Auch die Form des hier nur schemenhaft erkennbare Markenemblems ist bei der Identifizierung früher Fiats immer wieder hilfreich.
Liebe Leser, nun haben Sie für heute genug erduldet und vielleicht das eine oder andere mitgenommen, das Ihnen die Einordnung vergleichbarer Wagen erleichtert. Das dürfte sich auf alte Fotos beschränken, denn die einst in deutschen Landen sehr präsenten Fiats der 1920er Jahre sind auf heutigen „Oldtimer“veranstaltungen Mangelware.
Erinnern Sie sich an mein eingangs verwendetes Bild des „Zeittunnels“? Ich habe den Begriff nicht nur wegen meiner Erlebnisse im Regen auf der italienischen Autobahn gewählt.
Es gibt auch ein Foto dazu, das zu denen zählt, die lange darauf warten, einen würdigen Rahmen zu erhalten.
Andere würden das fortwerfen, ich hingegen mag so etwas, weil es viel von den Empfindungen transportiert, die man bei der Beschäftigung mit den Automobilen und ihren Besitzern von einst hat, auch wenn sich ihre materielle Existenz längst im Nebel der Zeit verflüchtigt hat.

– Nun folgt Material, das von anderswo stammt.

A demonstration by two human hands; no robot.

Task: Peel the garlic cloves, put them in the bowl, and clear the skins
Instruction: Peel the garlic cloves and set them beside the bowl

Wie die hier erörterten Schatten leben sie noch einmal am Zeittunnel auf, merkwürdig schemenhaft. Es liegt nach allem Gesagten an Ihnen, sich einen Reim darauf zu machen…
Michael Schlenger, 2024. All entries in this blog (including embedded photos) are copyrighted by the author, unless otherwise indicated. Excerpts and links may be used, provided that credit is given to Michael Schlenger and https://vorkriegs-klassiker-rundschau.blog with appropriate and specific direction to the original content.
Großartig, vielen Dank! Solche Fotos „mit Geschichte“ sind mir die liebsten.
Danke!
Bitte den Text “ Tourer des Typs 501 oder des Typs 501 zeigen “ korrigieren, unter dem Foto stehen die Typennummern richtig.
Einen schönen Urlaub und Adventszeit wünsche ich noch.
Liebe Grüße Helmut Kasi
Hallo Herr Schlenger,
beim Anblick der Fiat Tourenwagen 501 und 505 fällt mir ein, vor gut 8 Jahren beim Vermieter einer B&B-Unterkunft in seinem hochherrschaftlichen Gebäude in der Altstadt von Agrigent das Foto eines Fiat 501 gesehen und abfotografiert zu haben, auf dem dessen Großmutter am Lenker dieses Autos zu sehen ist. Auf dem Bild ist auch zu erkennen, dass man damals, in den 1930er Jahren, mit dem Auto noch durch das Ensemble der Tempelanlagen von Agrigent fahren durfte. Der Fiat samt Großmutter und einer Tante steht direkt vor dem Concordia-Tempel.
Mangels Möglichkeit, hier ein Foto anzuhängen, bekommen Sie es per E-Mail für Ihre Sammlung.